Sometimes not saying anything at all and being mute is just as bad as you may come off as uncaring or disinterested. Here are some things that are NOT acceptable to do. Since we’re covering empathy and again, it can go either way on the spectrum, a good rule of thumb is to not be that dark cloud that rains on anyone’s parade. Whether you’re trying to train your empathy muscle or not, these are some general actions no one appreciates.
- Disregard and ignore what they said
- Try to one-up them by proving your situation is way worse (or way better) than theirs
- Blame or judge them
- Belittle them
- Make light of their situation or crack jokes
- Having an unmatched tone
While being on the phone it does take more effort behind your empathetic word choices since you don’t have either the body language or facial expressions to help you. A major faux pas would be to sound robotic.
How to empathize: What NOT to Say
- Any sentence that starts with “at least”
- It’s your own fault
- It’s God’s will
- My life is worse (or better) than yours
What to do if you’ve made any of the above mistakes:
As you’re becoming more aware along your journey in learning to become more empathetic and have an easier time connecting with people over the phone, slip-ups can happen. Don’t beat yourself up over it and instead inspire yourself to correct your error. Knocking yourself out with the phone receiver, yanking off your headset, or throwing your cell phone across the room isn’t going to fix it. But your words will.

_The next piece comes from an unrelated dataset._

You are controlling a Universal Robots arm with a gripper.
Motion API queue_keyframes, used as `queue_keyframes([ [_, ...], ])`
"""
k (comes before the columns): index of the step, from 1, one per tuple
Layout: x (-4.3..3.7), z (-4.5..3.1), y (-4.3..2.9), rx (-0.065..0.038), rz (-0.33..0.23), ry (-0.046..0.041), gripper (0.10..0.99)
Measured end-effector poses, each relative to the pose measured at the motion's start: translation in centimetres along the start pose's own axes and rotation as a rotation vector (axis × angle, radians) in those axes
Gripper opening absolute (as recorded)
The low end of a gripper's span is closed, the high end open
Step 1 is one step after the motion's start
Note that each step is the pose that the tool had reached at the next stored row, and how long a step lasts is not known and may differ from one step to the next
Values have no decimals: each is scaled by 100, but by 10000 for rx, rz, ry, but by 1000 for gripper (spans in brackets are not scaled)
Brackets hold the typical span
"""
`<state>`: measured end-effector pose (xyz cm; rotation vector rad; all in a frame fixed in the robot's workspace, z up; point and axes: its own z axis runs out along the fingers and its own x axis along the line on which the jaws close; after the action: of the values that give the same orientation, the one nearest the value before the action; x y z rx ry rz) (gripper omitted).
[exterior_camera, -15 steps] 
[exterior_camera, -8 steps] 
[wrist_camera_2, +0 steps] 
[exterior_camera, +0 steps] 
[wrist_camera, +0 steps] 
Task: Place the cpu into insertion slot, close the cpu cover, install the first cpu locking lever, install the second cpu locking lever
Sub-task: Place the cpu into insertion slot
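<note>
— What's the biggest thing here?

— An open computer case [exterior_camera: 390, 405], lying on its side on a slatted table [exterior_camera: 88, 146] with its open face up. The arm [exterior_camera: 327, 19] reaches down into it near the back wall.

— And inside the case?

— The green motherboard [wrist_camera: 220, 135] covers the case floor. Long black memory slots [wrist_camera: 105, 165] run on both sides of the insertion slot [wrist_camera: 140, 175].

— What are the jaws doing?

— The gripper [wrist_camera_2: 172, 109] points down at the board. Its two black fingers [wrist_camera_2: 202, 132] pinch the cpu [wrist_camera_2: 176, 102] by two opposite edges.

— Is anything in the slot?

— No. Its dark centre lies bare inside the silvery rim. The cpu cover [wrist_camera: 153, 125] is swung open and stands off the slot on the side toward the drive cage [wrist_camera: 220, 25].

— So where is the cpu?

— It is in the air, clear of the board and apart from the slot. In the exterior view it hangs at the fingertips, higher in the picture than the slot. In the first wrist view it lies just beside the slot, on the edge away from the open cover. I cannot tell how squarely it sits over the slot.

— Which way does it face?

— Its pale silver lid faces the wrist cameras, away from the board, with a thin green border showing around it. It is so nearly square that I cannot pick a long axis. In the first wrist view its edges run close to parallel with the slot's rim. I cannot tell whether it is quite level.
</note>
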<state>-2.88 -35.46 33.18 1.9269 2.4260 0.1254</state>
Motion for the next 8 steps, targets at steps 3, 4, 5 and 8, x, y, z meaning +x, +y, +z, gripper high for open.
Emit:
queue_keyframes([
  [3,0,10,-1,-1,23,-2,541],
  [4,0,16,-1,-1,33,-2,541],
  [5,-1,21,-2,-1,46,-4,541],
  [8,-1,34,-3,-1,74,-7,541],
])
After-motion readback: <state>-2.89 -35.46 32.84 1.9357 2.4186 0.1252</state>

If necessary, apologize for what you said and start over. Use a variation of the “what to do’s” and “what to says” to redirect your caller’s thoughts and hopefully their mood will follow.

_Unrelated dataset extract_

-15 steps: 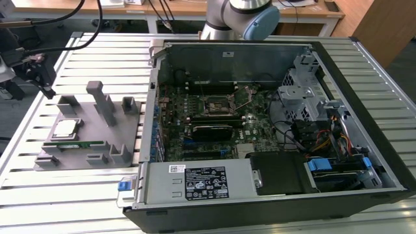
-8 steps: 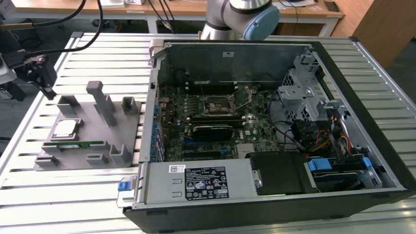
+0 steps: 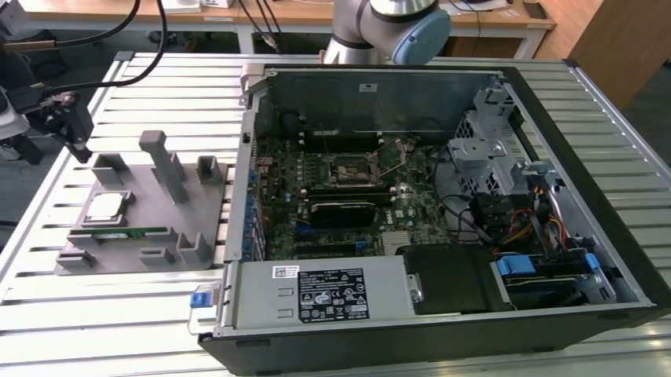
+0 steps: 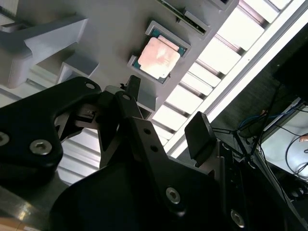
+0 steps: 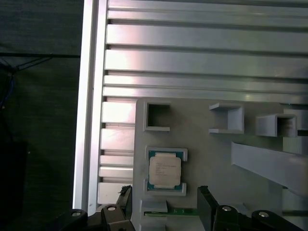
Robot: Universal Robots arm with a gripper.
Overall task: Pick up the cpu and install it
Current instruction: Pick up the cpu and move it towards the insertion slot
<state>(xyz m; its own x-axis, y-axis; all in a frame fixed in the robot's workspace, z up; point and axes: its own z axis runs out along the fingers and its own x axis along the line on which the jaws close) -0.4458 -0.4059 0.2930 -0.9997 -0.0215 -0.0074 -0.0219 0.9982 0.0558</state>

Your words are powerful. Your words spoken on the other end of the line can influence the person on the receiving end.
Connecting through empathy will create an impression that lasts even if the caller is someone you’ve spoken to for years. First impressions can happen every time you pick up the phone.
How this Guide Can Help You:
Throughout this guide, the word “effort” has been sprinkled within. While it does take more effort to be empathetic, say empathetic things, and be encouraging, it doesn’t take too much. Just like muscles, skills, and thoughts can be trained; being empathetic takes both initiative and action. And if you’re still stumped on what to say, then go back to the mental drawing board and just say what you would want to hear if the situation was reversed.
If the other person on the line is bold enough to share their experience with you, again whether it be a good or bad experience, then be bold enough to share some feelings, encouragement, and positivity.
The results are endless but one thing is for sure. Your relationships will become fruitful and you will become someone who is caring and credible. Not a bad thing to be either.
Now, get out there, get on the phone, and show the world your empathetic side and connect with more people.